WHAT YOU HAVE TO DO :: An exact copy of all the data below is needed.

COLLECTED DATA: Begin

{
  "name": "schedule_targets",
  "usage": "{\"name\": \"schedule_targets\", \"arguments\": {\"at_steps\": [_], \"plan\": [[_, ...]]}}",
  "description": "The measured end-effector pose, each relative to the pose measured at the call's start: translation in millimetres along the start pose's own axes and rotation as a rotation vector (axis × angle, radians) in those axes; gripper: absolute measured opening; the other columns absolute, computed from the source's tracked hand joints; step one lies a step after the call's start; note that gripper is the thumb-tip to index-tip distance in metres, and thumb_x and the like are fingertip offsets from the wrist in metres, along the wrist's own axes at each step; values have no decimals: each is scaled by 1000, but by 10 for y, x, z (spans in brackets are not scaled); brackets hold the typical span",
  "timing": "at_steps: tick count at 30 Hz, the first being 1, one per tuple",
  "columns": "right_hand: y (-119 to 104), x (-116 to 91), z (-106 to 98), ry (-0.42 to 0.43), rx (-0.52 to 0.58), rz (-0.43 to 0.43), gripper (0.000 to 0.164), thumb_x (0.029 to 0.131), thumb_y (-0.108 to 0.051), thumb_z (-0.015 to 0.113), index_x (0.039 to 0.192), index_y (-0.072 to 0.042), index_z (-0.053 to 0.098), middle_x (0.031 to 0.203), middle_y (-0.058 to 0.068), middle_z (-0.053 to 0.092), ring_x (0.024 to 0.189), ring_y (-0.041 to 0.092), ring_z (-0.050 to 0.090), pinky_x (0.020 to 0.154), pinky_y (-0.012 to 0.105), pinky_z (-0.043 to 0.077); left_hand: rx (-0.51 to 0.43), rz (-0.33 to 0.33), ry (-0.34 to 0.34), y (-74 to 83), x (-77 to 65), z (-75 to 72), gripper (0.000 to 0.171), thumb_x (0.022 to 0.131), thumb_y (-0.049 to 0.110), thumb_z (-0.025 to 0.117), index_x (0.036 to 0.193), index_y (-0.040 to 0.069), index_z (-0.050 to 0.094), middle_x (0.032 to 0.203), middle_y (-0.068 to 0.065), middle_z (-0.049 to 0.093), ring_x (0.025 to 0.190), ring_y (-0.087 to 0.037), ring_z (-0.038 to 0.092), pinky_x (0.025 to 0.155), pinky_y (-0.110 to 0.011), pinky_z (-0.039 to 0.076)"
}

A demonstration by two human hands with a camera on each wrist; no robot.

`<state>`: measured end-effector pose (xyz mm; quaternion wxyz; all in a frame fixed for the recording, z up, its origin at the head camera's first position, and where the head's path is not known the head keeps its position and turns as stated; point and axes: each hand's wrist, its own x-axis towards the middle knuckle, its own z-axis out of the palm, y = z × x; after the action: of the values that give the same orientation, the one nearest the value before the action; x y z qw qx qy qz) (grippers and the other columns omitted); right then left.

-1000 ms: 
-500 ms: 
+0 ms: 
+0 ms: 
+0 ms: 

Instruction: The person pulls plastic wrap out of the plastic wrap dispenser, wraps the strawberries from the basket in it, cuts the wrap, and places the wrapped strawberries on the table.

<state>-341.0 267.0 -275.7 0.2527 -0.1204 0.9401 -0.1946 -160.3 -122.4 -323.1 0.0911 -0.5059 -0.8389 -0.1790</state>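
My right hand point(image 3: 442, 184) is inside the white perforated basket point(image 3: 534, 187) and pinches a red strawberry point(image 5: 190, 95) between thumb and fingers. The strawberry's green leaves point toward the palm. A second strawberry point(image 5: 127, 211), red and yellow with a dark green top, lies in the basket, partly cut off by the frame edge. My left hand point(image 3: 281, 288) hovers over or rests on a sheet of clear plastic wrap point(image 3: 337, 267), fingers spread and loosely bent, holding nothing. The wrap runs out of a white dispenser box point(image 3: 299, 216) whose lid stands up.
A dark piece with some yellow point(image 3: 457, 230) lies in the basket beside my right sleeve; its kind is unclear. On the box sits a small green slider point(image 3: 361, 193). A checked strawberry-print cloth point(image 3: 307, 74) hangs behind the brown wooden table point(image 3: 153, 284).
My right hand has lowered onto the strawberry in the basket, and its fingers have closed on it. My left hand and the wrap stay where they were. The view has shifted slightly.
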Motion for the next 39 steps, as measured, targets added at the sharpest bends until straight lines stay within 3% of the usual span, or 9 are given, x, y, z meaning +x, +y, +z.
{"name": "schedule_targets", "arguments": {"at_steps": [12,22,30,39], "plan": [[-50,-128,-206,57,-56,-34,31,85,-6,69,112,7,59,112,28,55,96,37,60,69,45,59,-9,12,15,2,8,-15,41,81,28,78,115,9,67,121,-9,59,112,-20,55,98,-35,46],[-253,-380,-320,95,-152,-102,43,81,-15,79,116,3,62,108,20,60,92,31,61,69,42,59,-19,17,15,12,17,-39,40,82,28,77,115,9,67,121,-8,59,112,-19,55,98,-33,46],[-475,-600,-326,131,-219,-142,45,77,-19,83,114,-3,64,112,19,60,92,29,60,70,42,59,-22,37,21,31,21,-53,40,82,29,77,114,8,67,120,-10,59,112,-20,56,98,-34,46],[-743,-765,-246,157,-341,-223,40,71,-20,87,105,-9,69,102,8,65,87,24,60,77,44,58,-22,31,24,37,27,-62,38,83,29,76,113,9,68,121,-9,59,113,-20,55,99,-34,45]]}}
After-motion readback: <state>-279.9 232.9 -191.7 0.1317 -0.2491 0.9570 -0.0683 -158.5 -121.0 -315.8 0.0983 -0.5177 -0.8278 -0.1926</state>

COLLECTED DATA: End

TASK RESPONSE ::
{
  "name": "schedule_targets",
  "usage": "{\"name\": \"schedule_targets\", \"arguments\": {\"at_steps\": [_], \"plan\": [[_, ...]]}}",
  "description": "The measured end-effector pose, each relative to the pose measured at the call's start: translation in millimetres along the start pose's own axes and rotation as a rotation vector (axis × angle, radians) in those axes; gripper: absolute measured opening; the other columns absolute, computed from the source's tracked hand joints; step one lies a step after the call's start; note that gripper is the thumb-tip to index-tip distance in metres, and thumb_x and the like are fingertip offsets from the wrist in metres, along the wrist's own axes at each step; values have no decimals: each is scaled by 1000, but by 10 for y, x, z (spans in brackets are not scaled); brackets hold the typical span",
  "timing": "at_steps: tick count at 30 Hz, the first being 1, one per tuple",
  "columns": "right_hand: y (-119 to 104), x (-116 to 91), z (-106 to 98), ry (-0.42 to 0.43), rx (-0.52 to 0.58), rz (-0.43 to 0.43), gripper (0.000 to 0.164), thumb_x (0.029 to 0.131), thumb_y (-0.108 to 0.051), thumb_z (-0.015 to 0.113), index_x (0.039 to 0.192), index_y (-0.072 to 0.042), index_z (-0.053 to 0.098), middle_x (0.031 to 0.203), middle_y (-0.058 to 0.068), middle_z (-0.053 to 0.092), ring_x (0.024 to 0.189), ring_y (-0.041 to 0.092), ring_z (-0.050 to 0.090), pinky_x (0.020 to 0.154), pinky_y (-0.012 to 0.105), pinky_z (-0.043 to 0.077); left_hand: rx (-0.51 to 0.43), rz (-0.33 to 0.33), ry (-0.34 to 0.34), y (-74 to 83), x (-77 to 65), z (-75 to 72), gripper (0.000 to 0.171), thumb_x (0.022 to 0.131), thumb_y (-0.049 to 0.110), thumb_z (-0.025 to 0.117), index_x (0.036 to 0.193), index_y (-0.040 to 0.069), index_z (-0.050 to 0.094), middle_x (0.032 to 0.203), middle_y (-0.068 to 0.065), middle_z (-0.049 to 0.093), ring_x (0.025 to 0.190), ring_y (-0.087 to 0.037), ring_z (-0.038 to 0.092), pinky_x (0.025 to 0.155), pinky_y (-0.110 to 0.011), pinky_z (-0.039 to 0.076)"
}

A demonstration by two human hands with a camera on each wrist; no robot.

`<state>`: measured end-effector pose (xyz mm; quaternion wxyz; all in a frame fixed for the recording, z up, its origin at the head camera's first position, and where the head's path is not known the head keeps its position and turns as stated; point and axes: each hand's wrist, its own x-axis towards the middle knuckle, its own z-axis out of the palm, y = z × x; after the action: of the values that give the same orientation, the one nearest the value before the action; x y z qw qx qy qz) (grippers and the other columns omitted); right then left.

-1000 ms: 
-500 ms: 
+0 ms: 
+0 ms: 
+0 ms: 

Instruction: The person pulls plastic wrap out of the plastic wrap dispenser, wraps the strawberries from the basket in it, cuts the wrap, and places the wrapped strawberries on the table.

<state>-341.0 267.0 -275.7 0.2527 -0.1204 0.9401 -0.1946 -160.3 -122.4 -323.1 0.0911 -0.5059 -0.8389 -0.1790</state>
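My right hand point(image 3: 442, 184) is inside the white perforated basket point(image 3: 534, 187) and pinches a red strawberry point(image 5: 190, 95) between thumb and fingers. The strawberry's green leaves point toward the palm. A second strawberry point(image 5: 127, 211), red and yellow with a dark green top, lies in the basket, partly cut off by the frame edge. My left hand point(image 3: 281, 288) hovers over or rests on a sheet of clear plastic wrap point(image 3: 337, 267), fingers spread and loosely bent, holding nothing. The wrap runs out of a white dispenser box point(image 3: 299, 216) whose lid stands up.
A dark piece with some yellow point(image 3: 457, 230) lies in the basket beside my right sleeve; its kind is unclear. On the box sits a small green slider point(image 3: 361, 193). A checked strawberry-print cloth point(image 3: 307, 74) hangs behind the brown wooden table point(image 3: 153, 284).
My right hand has lowered onto the strawberry in the basket, and its fingers have closed on it. My left hand and the wrap stay where they were. The view has shifted slightly.
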Motion for the next 39 steps, as measured, targets added at the sharpest bends until straight lines stay within 3% of the usual span, or 9 are given, x, y, z meaning +x, +y, +z.
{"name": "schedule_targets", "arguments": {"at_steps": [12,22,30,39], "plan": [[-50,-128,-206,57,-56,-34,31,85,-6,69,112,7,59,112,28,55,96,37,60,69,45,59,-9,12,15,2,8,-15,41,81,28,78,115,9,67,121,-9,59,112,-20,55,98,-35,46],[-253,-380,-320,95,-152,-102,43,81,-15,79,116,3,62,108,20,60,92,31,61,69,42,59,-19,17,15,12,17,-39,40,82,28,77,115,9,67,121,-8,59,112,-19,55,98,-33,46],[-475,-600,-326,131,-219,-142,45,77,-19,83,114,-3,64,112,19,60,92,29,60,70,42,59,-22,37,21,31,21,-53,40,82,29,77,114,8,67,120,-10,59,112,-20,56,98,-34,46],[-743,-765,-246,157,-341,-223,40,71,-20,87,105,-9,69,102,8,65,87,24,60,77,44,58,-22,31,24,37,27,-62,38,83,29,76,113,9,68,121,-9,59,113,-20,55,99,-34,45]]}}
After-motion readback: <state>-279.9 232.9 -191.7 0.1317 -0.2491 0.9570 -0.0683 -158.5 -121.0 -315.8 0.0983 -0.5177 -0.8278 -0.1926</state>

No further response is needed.